LOC1 | LOC2 | LOC3 | LOC4 | LOC5 | Copies | Avg | |
---|---|---|---|---|---|---|---|
Gen-1 | 2 | 1 | 1 | 1 | 2 | 7 | 1.4 |
Gen-2 | 1 | 2 | 1 | 1 | 2 | 7 | 1.4 |
Gen-3 | 2 | 1 | 1 | 1 | 2 | 7 | 1.4 |
Gen-4 | 1 | 1 | 2 | 1 | 2 | 7 | 1.4 |
Gen-5 | 1 | 1 | 2 | 2 | 1 | 7 | 1.4 |
Gen-6 | 1 | 2 | 1 | 1 | 2 | 7 | 1.4 |
Gen-7 | 2 | 1 | 2 | 1 | 1 | 7 | 1.4 |
Gen-8 | 1 | 2 | 2 | 1 | 1 | 7 | 1.4 |
Gen-9 | 1 | 1 | 2 | 1 | 2 | 7 | 1.4 |
Gen-10 | 2 | 2 | 1 | 1 | 1 | 7 | 1.4 |
We can manipulate the optim_multi_prep
object as any
other list in R. We can first display the design parameters for the
randomizations with the following code:
print(optim_multi_prep)
which outputs:
Multi-Location Partially Replicated Design
Replications within location:
LOCATION Replicated Unreplicated
1 LOC1 63 90
2 LOC2 63 90
3 LOC3 63 90
4 LOC4 63 90
5 LOC5 63 90
Information on the design parameters:
List of 7
$ rows : num [1:5] 19 19 19 19 19
$ columns : num [1:5] 12 12 12 12 12
$ min_distance : num [1:5] 3 3 3 3 3
$ incidence_in_rows: num [1:5] 4 2 3 5 2
$ locations : num 5
$ planter : chr "serpentine"
$ seed : num 2456
10 First observations of the data frame with the partially_replicated field book:
ID EXPT LOCATION YEAR PLOT ROW COLUMN CHECKS ENTRY TREATMENT
1 1 PrepExpt LOC1 2024 1 1 1 76 76 G-76
2 2 PrepExpt LOC1 2024 2 1 2 0 111 G-111
3 3 PrepExpt LOC1 2024 3 1 3 129 129 G-129
4 4 PrepExpt LOC1 2024 4 1 4 45 45 G-45
5 5 PrepExpt LOC1 2024 5 1 5 0 133 G-133
6 6 PrepExpt LOC1 2024 6 1 6 0 49 G-49
7 7 PrepExpt LOC1 2024 7 1 7 123 123 G-123
8 8 PrepExpt LOC1 2024 8 1 8 0 57 G-57
9 9 PrepExpt LOC1 2024 9 1 9 54 54 G-54
10 10 PrepExpt LOC1 2024 10 1 10 125 125 G-125
Access to optim_multi_prep
output
All objects are accessible by the $
operator,
i.e. optim_multi_prep$layoutRandom[[1]]
for
LOC1
, optim_multi_prep$fieldBook
for the
fieldBook
with all locations.
optim_multi_prep$fieldBook
is a data frame containing
information about every plot in the field, with information about the
location of the plot and the treatment in each plot. As seen in the
output below, the field book has columns for ID
,
EXPT
, LOCATION
, YEAR
,
PLOT
, ROW
, COLUMN
,
CHECKS
, ENTRY
, and TREATMENT
.
Let us see the first 10 rows of the field book for this experiment.

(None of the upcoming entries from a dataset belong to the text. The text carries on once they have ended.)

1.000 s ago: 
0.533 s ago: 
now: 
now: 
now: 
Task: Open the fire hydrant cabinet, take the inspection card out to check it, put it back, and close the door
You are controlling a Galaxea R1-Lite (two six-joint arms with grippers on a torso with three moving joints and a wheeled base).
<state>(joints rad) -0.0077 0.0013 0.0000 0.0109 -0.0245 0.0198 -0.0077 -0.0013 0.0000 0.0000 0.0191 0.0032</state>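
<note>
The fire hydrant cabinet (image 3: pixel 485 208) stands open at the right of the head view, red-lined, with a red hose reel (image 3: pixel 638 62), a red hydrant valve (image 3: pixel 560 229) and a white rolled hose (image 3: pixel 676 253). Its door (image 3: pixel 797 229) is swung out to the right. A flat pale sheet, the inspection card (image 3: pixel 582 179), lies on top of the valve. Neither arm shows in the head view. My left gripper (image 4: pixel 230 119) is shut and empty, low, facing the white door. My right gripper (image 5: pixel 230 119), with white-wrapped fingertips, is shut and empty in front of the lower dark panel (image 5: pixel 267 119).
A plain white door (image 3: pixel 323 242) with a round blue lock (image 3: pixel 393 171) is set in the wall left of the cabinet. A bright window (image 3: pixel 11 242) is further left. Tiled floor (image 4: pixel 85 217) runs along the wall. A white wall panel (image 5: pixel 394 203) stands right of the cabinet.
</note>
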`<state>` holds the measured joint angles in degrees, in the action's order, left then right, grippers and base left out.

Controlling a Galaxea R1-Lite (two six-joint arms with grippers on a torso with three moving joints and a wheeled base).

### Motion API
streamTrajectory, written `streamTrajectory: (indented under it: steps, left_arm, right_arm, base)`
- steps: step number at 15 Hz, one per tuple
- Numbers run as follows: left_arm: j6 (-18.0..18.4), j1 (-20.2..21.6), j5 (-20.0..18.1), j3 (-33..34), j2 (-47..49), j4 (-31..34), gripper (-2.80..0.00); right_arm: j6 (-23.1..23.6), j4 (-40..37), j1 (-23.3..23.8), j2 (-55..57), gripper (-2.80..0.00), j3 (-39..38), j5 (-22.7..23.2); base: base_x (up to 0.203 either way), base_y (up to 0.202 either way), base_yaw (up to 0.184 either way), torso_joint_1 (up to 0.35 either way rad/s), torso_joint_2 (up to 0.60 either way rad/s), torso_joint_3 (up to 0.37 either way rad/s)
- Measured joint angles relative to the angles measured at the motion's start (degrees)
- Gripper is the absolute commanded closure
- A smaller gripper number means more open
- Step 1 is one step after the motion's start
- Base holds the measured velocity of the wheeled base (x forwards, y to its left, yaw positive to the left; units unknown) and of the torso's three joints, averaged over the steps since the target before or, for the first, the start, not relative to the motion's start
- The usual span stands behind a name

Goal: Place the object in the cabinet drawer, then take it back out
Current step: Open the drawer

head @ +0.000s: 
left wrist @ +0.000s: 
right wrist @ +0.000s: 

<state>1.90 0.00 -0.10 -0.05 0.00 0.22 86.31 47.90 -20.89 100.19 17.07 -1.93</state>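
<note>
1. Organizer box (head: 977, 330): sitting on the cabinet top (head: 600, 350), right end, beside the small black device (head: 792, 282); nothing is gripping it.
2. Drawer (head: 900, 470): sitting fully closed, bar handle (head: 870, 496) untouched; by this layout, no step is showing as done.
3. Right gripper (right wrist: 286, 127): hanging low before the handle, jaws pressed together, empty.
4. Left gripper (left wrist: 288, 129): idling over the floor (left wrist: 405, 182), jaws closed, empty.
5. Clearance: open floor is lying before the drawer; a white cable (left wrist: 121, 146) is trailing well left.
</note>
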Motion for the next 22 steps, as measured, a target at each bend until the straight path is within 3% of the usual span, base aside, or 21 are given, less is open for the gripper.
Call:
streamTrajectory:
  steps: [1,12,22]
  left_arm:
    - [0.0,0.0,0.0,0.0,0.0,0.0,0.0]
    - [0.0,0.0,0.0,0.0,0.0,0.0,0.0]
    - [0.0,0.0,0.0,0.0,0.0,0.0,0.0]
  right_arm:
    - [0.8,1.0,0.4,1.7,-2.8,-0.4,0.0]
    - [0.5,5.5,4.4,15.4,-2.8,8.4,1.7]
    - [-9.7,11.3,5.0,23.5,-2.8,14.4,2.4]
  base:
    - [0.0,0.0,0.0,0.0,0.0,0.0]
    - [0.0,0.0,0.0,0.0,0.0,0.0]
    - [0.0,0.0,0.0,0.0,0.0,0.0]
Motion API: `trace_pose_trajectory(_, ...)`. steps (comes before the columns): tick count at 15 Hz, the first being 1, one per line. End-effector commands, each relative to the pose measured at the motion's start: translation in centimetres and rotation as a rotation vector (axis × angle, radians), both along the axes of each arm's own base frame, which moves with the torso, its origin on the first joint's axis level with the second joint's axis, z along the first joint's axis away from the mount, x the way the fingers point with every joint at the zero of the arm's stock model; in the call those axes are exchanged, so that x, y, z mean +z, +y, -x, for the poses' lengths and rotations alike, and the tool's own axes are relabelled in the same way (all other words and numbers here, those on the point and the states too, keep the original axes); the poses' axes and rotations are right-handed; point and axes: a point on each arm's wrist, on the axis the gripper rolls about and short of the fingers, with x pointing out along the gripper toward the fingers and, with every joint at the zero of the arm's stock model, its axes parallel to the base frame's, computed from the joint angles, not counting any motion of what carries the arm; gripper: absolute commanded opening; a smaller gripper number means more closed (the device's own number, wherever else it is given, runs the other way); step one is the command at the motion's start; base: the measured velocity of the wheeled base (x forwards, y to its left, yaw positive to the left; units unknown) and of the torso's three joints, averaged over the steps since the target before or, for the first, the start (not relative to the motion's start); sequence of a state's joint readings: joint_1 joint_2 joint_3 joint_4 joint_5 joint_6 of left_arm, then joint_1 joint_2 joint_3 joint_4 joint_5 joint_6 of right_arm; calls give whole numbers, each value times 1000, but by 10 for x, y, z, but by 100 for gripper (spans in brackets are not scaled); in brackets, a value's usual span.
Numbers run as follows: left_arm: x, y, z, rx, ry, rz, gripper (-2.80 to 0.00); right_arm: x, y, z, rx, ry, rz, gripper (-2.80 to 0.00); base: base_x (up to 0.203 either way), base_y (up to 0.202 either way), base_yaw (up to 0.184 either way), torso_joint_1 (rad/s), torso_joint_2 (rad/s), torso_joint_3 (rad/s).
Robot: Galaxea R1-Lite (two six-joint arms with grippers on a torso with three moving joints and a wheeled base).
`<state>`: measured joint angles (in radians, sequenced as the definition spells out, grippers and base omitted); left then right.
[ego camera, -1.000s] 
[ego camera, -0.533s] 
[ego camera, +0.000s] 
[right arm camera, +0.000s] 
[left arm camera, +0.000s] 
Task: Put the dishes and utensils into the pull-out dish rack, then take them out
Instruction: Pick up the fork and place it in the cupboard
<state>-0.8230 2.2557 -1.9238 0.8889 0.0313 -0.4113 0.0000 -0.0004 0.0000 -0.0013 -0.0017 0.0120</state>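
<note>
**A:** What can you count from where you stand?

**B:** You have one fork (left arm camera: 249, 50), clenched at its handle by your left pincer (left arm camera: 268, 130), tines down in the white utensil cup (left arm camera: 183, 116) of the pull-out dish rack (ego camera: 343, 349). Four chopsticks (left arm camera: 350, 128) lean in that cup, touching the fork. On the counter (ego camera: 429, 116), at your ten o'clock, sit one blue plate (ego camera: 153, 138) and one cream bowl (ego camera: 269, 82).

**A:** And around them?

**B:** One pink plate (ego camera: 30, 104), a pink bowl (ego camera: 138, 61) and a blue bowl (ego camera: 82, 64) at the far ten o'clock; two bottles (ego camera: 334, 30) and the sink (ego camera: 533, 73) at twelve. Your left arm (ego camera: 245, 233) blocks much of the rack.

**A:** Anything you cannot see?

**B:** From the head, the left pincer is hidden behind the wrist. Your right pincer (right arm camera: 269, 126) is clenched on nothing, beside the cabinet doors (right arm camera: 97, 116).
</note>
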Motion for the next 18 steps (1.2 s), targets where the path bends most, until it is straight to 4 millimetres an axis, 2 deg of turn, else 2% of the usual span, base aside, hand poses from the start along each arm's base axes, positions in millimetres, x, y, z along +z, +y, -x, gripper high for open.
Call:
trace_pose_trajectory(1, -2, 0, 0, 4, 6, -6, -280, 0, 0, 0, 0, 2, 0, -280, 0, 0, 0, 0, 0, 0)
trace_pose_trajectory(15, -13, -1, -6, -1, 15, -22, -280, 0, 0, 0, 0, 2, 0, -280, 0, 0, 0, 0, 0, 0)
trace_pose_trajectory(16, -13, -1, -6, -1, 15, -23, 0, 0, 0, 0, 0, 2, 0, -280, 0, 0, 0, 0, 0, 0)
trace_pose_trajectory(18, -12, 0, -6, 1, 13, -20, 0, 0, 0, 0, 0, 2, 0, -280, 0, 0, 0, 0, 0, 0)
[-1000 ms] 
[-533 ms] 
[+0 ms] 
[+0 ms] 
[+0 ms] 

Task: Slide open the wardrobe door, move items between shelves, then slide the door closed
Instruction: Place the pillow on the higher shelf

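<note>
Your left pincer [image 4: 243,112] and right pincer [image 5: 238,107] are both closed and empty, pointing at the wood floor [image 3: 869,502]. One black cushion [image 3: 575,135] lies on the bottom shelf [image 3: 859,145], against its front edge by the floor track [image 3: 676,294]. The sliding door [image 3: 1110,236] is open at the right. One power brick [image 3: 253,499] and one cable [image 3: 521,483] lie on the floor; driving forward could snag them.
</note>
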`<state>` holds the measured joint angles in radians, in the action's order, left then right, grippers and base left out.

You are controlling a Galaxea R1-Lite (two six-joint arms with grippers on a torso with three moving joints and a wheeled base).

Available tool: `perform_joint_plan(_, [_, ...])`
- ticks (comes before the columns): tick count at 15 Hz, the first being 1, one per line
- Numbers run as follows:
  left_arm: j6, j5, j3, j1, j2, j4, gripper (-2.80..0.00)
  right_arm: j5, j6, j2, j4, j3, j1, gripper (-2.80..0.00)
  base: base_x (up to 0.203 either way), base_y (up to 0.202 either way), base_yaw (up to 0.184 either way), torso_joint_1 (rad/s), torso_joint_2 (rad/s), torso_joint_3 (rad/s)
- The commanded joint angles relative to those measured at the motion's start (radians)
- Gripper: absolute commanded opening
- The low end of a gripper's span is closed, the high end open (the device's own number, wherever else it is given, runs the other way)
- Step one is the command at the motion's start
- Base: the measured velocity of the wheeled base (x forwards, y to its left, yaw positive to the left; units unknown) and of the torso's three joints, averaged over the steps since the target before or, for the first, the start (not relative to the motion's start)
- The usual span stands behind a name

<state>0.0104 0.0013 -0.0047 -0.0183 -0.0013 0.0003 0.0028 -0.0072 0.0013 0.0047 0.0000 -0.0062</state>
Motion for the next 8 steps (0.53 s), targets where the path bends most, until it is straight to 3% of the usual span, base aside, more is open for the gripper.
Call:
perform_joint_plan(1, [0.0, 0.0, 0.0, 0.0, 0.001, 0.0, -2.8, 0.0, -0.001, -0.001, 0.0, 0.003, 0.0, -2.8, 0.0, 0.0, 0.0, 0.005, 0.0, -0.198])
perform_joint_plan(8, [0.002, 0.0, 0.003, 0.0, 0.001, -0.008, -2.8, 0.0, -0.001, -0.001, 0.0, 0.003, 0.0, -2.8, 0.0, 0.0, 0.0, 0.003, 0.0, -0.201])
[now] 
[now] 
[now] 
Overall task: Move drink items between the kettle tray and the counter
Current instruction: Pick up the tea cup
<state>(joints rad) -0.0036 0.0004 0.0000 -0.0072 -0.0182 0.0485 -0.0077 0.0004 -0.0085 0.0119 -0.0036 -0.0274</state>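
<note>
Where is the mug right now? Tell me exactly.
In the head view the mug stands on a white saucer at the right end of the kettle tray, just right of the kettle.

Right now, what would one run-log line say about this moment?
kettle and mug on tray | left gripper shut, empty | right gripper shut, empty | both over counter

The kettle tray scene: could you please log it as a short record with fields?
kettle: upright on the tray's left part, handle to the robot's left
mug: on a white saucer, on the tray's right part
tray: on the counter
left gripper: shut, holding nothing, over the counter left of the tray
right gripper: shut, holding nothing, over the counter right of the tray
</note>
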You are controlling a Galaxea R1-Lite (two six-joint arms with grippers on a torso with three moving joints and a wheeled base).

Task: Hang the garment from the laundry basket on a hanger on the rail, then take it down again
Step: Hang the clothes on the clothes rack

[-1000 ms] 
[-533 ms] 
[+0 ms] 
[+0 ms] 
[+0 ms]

field_book <- optim_multi_prep$fieldBook
head(field_book, 10)
ID EXPT LOCATION YEAR PLOT ROW COLUMN CHECKS ENTRY TREATMENT
1 1 PrepExpt LOC1 2024 1 1 1 76 76 G-76
2 2 PrepExpt LOC1 2024 2 1 2 0 111 G-111
3 3 PrepExpt LOC1 2024 3 1 3 129 129 G-129
4 4 PrepExpt LOC1 2024 4 1 4 45 45 G-45
5 5 PrepExpt LOC1 2024 5 1 5 0 133 G-133
6 6 PrepExpt LOC1 2024 6 1 6 0 49 G-49
7 7 PrepExpt LOC1 2024 7 1 7 123 123 G-123
8 8 PrepExpt LOC1 2024 8 1 8 0 57 G-57
9 9 PrepExpt LOC1 2024 9 1 9 54 54 G-54
10 10 PrepExpt LOC1 2024 10 1 10 125 125 G-125
Plot field layout
For plotting the layout in function of the coordinates
ROW
and COLUMN
in the field book object we can
use the generic function plot()
as follows. This plots only
the first location, but this is indexable by location using the dollar
sign operator as well.
Field Layout for Location 1
plot(optim_multi_prep, l = 1)
In the figure above, green plots contain replicated entries, and gray plots contain entries that only appear once.